La crise sanitaire qui a favorisé le télétravail et les modes de travail différents a-t-elle été bénéfique à Marseille ?

Laurent Lhardit. Oui, car une partie de son attractivité vient de ces confinements successifs. Des gens qui hésitaient hier à s’implanter à Marseille, tout en vivant à Paris, savent désormais que c’est possible… Ensuite, en termes d’attractivité pour les entreprises, vous avez un prix de l’immobilier et des coûts salariaux moins importants qu’à Paris. Il y a aussi beaucoup d’autoentrepreneurs sur la ville.

Beaucoup d’entrepreneurs locaux se mobilisent pour l’économie marseillaise et provençale au sens large. Comment le voyez-vous ?

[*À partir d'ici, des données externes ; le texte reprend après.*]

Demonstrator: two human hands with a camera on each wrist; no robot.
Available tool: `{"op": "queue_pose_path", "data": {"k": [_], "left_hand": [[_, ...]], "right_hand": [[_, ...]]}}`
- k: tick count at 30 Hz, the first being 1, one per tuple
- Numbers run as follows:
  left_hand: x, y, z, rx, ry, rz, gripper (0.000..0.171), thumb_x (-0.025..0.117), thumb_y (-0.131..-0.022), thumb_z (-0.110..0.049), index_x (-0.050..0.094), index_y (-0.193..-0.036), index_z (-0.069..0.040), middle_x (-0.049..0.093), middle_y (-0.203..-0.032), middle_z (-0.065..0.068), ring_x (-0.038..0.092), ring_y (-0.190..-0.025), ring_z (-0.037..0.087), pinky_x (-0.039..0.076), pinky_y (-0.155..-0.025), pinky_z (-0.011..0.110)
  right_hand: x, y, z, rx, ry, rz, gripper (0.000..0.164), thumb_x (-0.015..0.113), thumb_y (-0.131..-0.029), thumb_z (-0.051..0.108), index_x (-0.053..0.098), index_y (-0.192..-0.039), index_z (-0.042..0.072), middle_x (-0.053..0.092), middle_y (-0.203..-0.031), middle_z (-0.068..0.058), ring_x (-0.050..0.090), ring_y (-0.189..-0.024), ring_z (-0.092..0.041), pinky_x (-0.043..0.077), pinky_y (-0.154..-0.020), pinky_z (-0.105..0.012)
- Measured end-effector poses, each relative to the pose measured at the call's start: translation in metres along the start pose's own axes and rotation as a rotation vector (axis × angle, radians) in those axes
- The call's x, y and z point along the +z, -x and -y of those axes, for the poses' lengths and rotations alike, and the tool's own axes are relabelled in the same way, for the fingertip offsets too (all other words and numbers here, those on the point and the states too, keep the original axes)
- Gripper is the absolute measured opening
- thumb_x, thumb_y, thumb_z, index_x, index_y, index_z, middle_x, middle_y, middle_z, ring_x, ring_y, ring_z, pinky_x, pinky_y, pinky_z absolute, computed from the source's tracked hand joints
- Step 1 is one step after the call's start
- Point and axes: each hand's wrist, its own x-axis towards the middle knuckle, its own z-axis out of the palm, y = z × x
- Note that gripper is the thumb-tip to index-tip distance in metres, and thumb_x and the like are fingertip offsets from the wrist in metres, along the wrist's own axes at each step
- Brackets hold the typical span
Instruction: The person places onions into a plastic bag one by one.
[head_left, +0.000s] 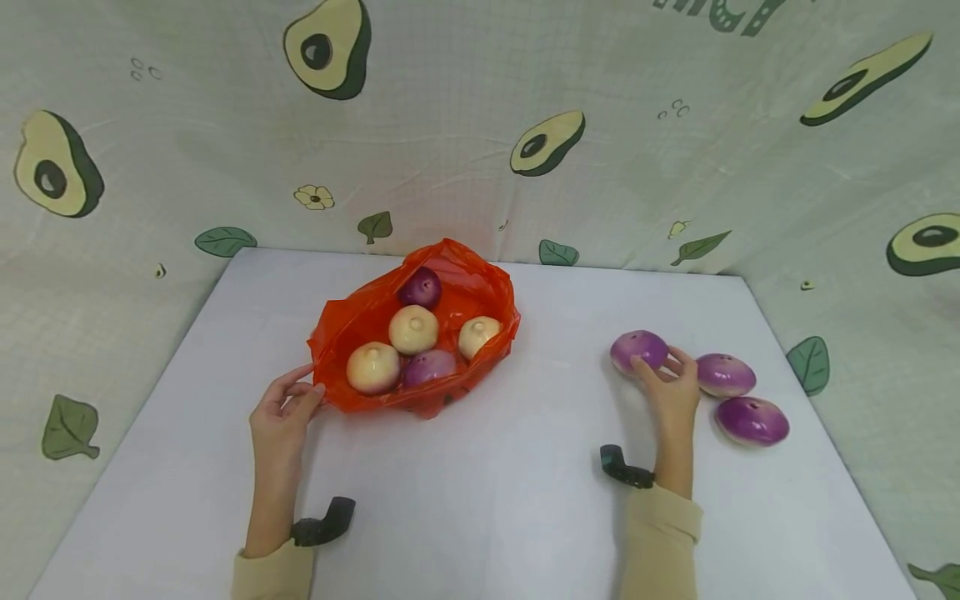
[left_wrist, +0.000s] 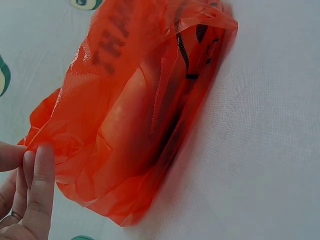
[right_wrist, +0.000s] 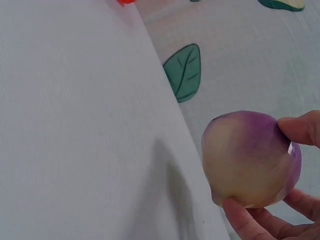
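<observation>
An orange-red plastic bag [head_left: 491, 358] lies open on the table, with several purple-and-cream turnips inside, such as a cream-side-up turnip [head_left: 413, 330] and a dark purple one [head_left: 421, 287]. My left hand [head_left: 287, 410] pinches the bag's left rim between thumb and fingers; the left wrist view shows the thin plastic [left_wrist: 120, 115] held at its edge. On the right, my right hand [head_left: 670, 385] grips a turnip [head_left: 637, 350] between thumb and fingers. The right wrist view shows that turnip [right_wrist: 245, 160] raised off the table, its cream underside toward the camera.
Two more purple turnips lie on the table to the right of my right hand, one [head_left: 725, 375] close beside it and another [head_left: 752, 421] nearer the front. A white table [head_left: 480, 500] spreads beneath everything. Behind it hangs a pale cloth [head_left: 450, 150] printed with avocados and leaves.
</observation>
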Motion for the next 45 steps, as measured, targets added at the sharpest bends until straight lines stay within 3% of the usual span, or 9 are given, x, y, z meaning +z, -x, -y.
{"op": "queue_pose_path", "data": {"k": [11,18,21,25,28,35,40,45], "left_hand": [[0.000,-0.002,0.003,0.017,0.000,0.011,0.038,0.064,-0.087,-0.022,0.058,-0.124,-0.013,0.055,-0.092,-0.001,0.061,-0.078,0.005,0.050,-0.074,0.008],[-0.001,-0.001,0.002,0.012,0.013,0.016,0.037,0.064,-0.088,-0.020,0.058,-0.123,-0.012,0.054,-0.091,-0.001,0.061,-0.077,0.005,0.051,-0.072,0.009],[-0.001,0.000,0.001,0.011,0.017,0.017,0.037,0.064,-0.088,-0.020,0.058,-0.123,-0.012,0.054,-0.091,-0.001,0.061,-0.077,0.005,0.051,-0.072,0.009],[-0.001,0.000,0.001,0.012,0.017,0.019,0.037,0.064,-0.088,-0.021,0.057,-0.124,-0.012,0.054,-0.091,-0.001,0.061,-0.077,0.004,0.050,-0.073,0.009],[-0.001,0.000,0.001,0.013,0.017,0.021,0.038,0.064,-0.088,-0.021,0.057,-0.124,-0.012,0.054,-0.092,-0.001,0.061,-0.078,0.004,0.050,-0.073,0.009],[-0.001,0.000,0.001,0.015,0.026,0.011,0.037,0.065,-0.087,-0.019,0.059,-0.122,-0.011,0.054,-0.089,0.000,0.061,-0.076,0.005,0.051,-0.071,0.010],[-0.001,0.001,0.001,0.014,0.020,0.009,0.037,0.066,-0.087,-0.019,0.059,-0.122,-0.011,0.054,-0.089,-0.001,0.061,-0.076,0.004,0.051,-0.070,0.009],[0.000,0.001,0.000,0.014,0.018,0.007,0.037,0.066,-0.087,-0.019,0.059,-0.122,-0.011,0.054,-0.089,-0.001,0.061,-0.075,0.004,0.051,-0.071,0.009]], "right_hand": [[0.023,0.025,0.025,-0.151,-0.050,0.076,0.069,0.069,-0.083,0.034,0.035,-0.140,0.014,0.048,-0.133,-0.010,0.048,-0.109,-0.017,0.043,-0.089,-0.023],[0.040,0.044,0.041,-0.295,-0.047,0.181,0.065,0.070,-0.083,0.027,0.038,-0.137,0.010,0.050,-0.127,-0.011,0.050,-0.105,-0.017,0.043,-0.079,-0.006],[0.046,0.052,0.049,-0.328,-0.051,0.222,0.064,0.070,-0.083,0.026,0.038,-0.137,0.011,0.049,-0.127,-0.011,0.050,-0.105,-0.018,0.046,-0.084,-0.010],[0.052,0.061,0.059,-0.381,-0.062,0.263,0.064,0.071,-0.082,0.025,0.039,-0.136,0.011,0.049,-0.128,-0.010,0.050,-0.106,-0.018,0.049,-0.095,-0.030],[0.058,0.067,0.065,-0.420,-0.056,0.281,0.064,0.072,-0.082,0.026,0.040,-0.135,0.012,0.049,-0.128,-0.009,0.050,-0.106,-0.017,0.048,-0.097,-0.039],[0.072,0.077,0.080,-0.508,-0.054,0.331,0.066,0.073,-0.080,0.027,0.041,-0.135,0.014,0.050,-0.127,-0.006,0.051,-0.107,-0.016,0.051,-0.093,-0.034],[0.083,0.082,0.089,-0.572,-0.051,0.383,0.066,0.074,-0.079,0.025,0.041,-0.135,0.012,0.050,-0.125,-0.007,0.051,-0.107,-0.019,0.051,-0.092,-0.039],[0.095,0.088,0.100,-0.551,0.003,0.453,0.066,0.072,-0.080,0.028,0.040,-0.136,0.016,0.048,-0.126,-0.006,0.050,-0.110,-0.021,0.051,-0.092,-0.041]]}}
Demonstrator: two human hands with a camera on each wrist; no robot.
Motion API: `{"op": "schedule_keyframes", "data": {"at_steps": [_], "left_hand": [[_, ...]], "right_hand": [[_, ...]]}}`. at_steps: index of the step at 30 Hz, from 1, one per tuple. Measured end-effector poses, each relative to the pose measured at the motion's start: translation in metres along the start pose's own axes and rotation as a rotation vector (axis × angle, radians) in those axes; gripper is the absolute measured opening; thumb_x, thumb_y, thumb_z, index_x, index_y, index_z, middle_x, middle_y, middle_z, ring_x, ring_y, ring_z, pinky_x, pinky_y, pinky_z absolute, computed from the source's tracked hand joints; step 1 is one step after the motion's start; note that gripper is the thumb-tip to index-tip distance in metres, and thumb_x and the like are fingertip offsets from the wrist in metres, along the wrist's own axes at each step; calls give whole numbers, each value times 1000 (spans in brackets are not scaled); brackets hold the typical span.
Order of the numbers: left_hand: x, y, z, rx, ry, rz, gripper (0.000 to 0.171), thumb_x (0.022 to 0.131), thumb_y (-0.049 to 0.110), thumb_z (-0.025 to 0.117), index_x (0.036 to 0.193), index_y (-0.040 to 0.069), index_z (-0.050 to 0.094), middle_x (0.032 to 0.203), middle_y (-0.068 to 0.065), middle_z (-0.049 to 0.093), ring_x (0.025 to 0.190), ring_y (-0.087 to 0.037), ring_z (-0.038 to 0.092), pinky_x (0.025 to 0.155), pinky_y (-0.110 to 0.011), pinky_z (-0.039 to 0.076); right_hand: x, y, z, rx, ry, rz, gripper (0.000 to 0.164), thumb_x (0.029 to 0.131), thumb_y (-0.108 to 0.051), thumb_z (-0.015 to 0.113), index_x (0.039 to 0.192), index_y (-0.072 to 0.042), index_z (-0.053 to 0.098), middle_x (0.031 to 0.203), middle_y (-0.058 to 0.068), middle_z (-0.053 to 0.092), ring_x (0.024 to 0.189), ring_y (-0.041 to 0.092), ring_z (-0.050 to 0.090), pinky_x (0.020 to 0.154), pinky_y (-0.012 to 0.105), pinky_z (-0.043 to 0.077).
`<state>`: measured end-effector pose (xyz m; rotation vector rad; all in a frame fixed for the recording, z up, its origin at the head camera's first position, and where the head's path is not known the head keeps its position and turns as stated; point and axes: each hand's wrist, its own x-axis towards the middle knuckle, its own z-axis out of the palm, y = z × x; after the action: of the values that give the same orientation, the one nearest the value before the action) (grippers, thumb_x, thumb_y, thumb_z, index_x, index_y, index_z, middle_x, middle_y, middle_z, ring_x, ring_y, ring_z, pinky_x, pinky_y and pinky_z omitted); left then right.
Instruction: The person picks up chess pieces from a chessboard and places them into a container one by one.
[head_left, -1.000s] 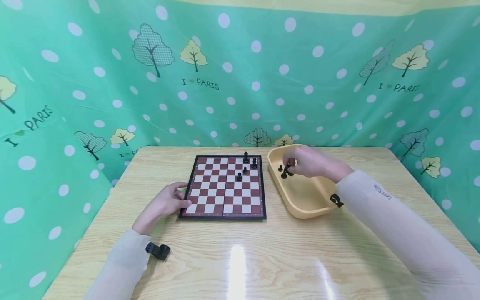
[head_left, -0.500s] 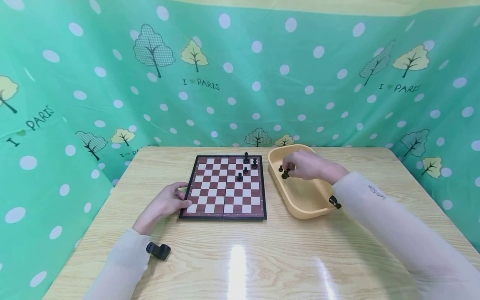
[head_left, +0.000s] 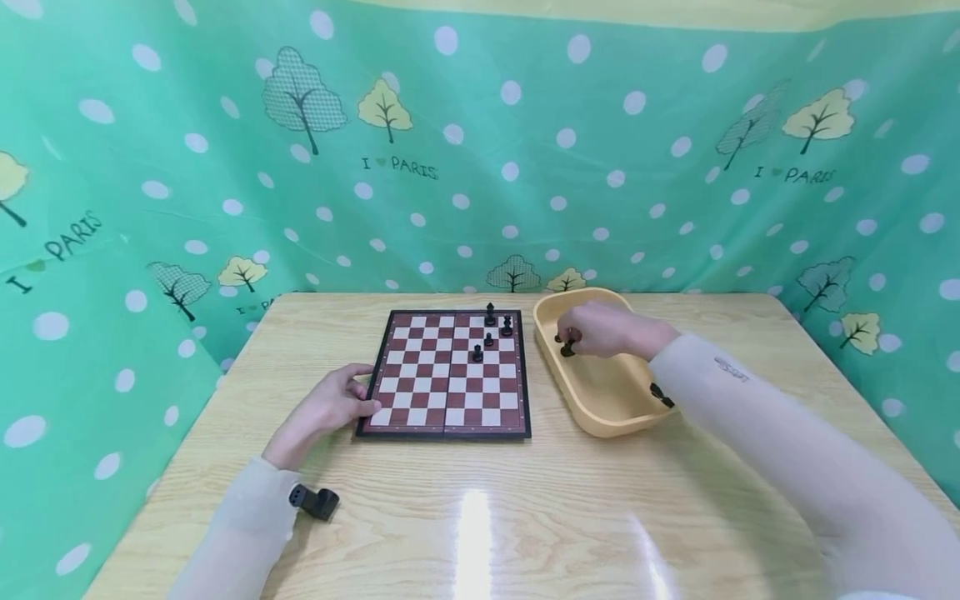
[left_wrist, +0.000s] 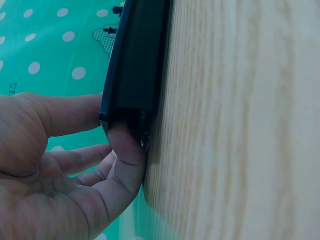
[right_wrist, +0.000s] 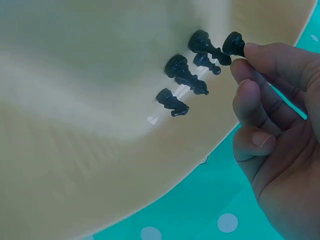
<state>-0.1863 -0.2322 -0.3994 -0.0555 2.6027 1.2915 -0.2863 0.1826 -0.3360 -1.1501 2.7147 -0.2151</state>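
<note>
My left hand [head_left: 337,402] grips the left edge of the folding chessboard [head_left: 420,398]. In the left wrist view, the thumb lies at the board's upper edge and a finger [left_wrist: 125,160] curls under its dark side. Over the yellow tray [head_left: 583,417], my right hand [head_left: 607,329] reaches in at the far left part. The right wrist view shows its thumb and finger pinching a black chess piece [right_wrist: 233,44], its top hidden by the fingertips. Several other black pieces, among them a knight [right_wrist: 172,102], lie on the tray's floor beside it.
Black pieces stand on the board's far right part, including a king [head_left: 491,315], a pawn [head_left: 489,340] and another piece [head_left: 477,353]. The wooden table [head_left: 420,517] runs back to a green dotted curtain [head_left: 480,208].
My right hand has shifted slightly left within the tray, over the dark pieces. The left hand and the pieces on the board stay as they were.
</note>
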Motion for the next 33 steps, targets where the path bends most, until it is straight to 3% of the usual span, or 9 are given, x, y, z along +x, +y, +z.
{"op": "schedule_keyframes", "data": {"at_steps": [7, 33], "left_hand": [[-2, 0, -1, 10, -2, -4, 74, 80, 5, 74, 144, -1, 35, 91, -10, 55, 76, -21, 52, 65, -32, 43], [1, 1, 0, 9, 0, -26, 73, 81, 6, 72, 144, 0, 35, 93, -11, 55, 77, -21, 53, 65, -32, 44]], "right_hand": [[3, 1, 7, -15, -82, 12, 13, 81, -4, 70, 92, -10, 70, 85, 0, 67, 74, 13, 58, 75, 34, 50], [-2, 10, 17, 12, -97, -2, 14, 78, -6, 72, 90, -12, 69, 80, -3, 65, 73, 11, 56, 71, 31, 48]]}}
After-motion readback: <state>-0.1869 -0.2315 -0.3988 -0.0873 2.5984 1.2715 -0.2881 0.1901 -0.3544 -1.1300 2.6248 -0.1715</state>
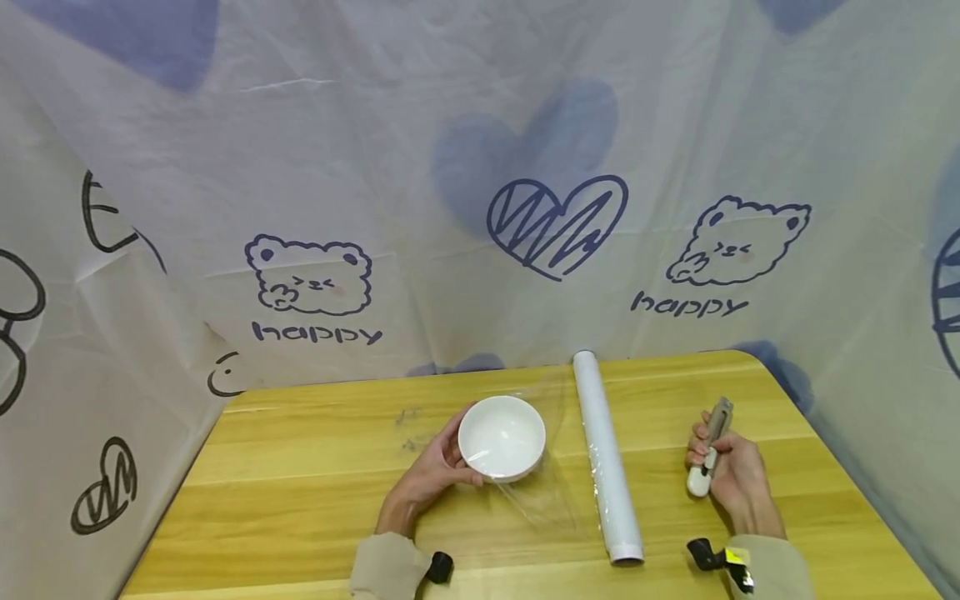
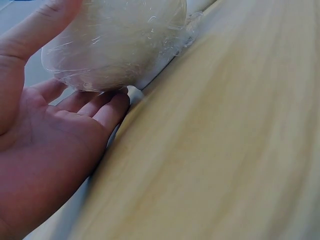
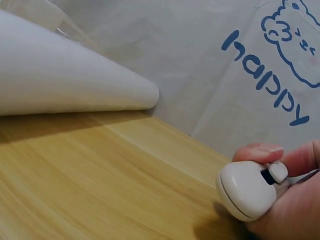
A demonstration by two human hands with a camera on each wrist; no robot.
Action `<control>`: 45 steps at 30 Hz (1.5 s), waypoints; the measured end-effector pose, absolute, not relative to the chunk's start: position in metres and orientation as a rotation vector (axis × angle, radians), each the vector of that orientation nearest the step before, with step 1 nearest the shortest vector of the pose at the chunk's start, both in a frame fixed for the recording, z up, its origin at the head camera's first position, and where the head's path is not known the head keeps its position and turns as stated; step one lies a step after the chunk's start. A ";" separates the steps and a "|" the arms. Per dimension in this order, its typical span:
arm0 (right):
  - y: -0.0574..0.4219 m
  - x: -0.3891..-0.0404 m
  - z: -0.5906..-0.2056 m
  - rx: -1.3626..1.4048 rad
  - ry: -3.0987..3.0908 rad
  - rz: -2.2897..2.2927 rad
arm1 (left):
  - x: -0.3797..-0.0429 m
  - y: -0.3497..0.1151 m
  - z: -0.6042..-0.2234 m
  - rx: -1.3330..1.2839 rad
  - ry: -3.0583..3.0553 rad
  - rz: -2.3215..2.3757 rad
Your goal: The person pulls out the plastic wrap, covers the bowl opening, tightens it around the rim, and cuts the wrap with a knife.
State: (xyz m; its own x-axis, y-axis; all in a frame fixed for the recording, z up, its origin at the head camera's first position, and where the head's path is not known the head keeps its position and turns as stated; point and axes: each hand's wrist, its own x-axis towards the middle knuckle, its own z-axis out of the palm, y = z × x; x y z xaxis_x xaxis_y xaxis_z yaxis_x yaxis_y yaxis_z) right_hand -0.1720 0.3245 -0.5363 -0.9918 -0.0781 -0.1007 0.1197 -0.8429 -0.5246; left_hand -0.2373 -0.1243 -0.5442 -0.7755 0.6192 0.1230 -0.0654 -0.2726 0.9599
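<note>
A white bowl [image 1: 501,437] is in the middle of the table in the head view. My left hand [image 1: 437,467] holds it by its left side, thumb toward the near side and fingers round the far side. In the left wrist view, wrinkled cling film [image 2: 145,45] covers the bowl, and the left hand's fingers [image 2: 112,107] reach under its edge. At the right, my right hand [image 1: 738,479] grips a utility knife [image 1: 718,425] with a grey and white body. Its rounded white end faces the right wrist camera.
Between the hands lies a white roll of cling film [image 1: 609,458], pointing away from me. Loose clear film spreads on the wooden table [image 1: 285,475] beside the bowl. A printed cloth [image 1: 420,275] hangs behind the table's far edge and along both sides.
</note>
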 end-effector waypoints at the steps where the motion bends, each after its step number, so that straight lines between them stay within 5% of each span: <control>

Laurent Lhardit. Nous avons un dynamisme économique qui est freiné par des éléments hexogènes à l’économie, c’est la faible qualité des services publics, des écoles, des mobilités, des moyens de transport et de l’environnement qui est pénalisante…. C’est en agissant sur toutes ces questions connexes qui touchent les entreprises et les salariés que l’on permettra le développement économique. D’où l’intérêt de progresser en matière de formation. Dans la réparation navale sur le port, par exemple, pourquoi pas une « université des métiers du port et de la mer »… pour permettre à brève échéance d’avoir des jeunes marseillais formés à ces métiers. Nous avons cette question de la formation qui est fondamentale, comme celle de l’insertion professionnelle pour une part de la jeunesse qui reste éloignée de l’emploi.

Et concernant la fracture numérique ?

Laurent Lhardit. Il est important de réduire cette fracture numérique, notamment par l’accès au haut-débit. A ce jour, seulement 70 % du territoire est couvert par un réseau de fibre optique… A noter que Marseille est classée en tant que « zone très dense » et, de ce fait, nous n’avons aucun contrat qui nous lie aux opérateurs… Mais nous discutons avec eux pour avancer.

Par ailleurs, par manque de formation ou de matériels tout simplement, un certain nombre de gens n’ont pas accès aux pratiques numériques, alors que cela devient quasiment obligatoire en tant que citoyen ou contribuable. On est donc très offensif à ce sujet, car c’est toute une partie de la population qui est exclue de ce mouvement de transformation. Nous soutenons toutes les initiatives en ce sens pour fournir du matériel à moindre prix, former au numérique avec Webforce… Avec toujours le même objectif : mettre en cohérence l’ensemble des acteurs et opérateurs privés et vérifier qu’on couvre tous les besoins.

Etes-vous d’accord avec certains qui estiment qu’il manque un grand nom de l’IT sur Marseille ?

Laurent Lhardit. L’Impulsion donnée depuis quelques années va peut-être donner un tel résultat. Ce serait logique que nous ayons un grand nom de la Tech qui s’implante. Marseille a vocation à devenir une porte à double entrée en étant une base arrière européenne pour aller sur le marché africain. Et il y a aussi de grandes entreprises africaines qui se développent et Marseille pourrait être un premier pas pour elle sur le continent européen. Culturellement, il y a toujours eu traditionnellement des échanges.

 

* Projet hybride à l’intersection de la technologie et du design, l’école Tumo a été fondée en 2011, à Erevan (Arménie), par Sam Simonian, entrepreneur américain en nouvelles technologies, et son épouse Silva.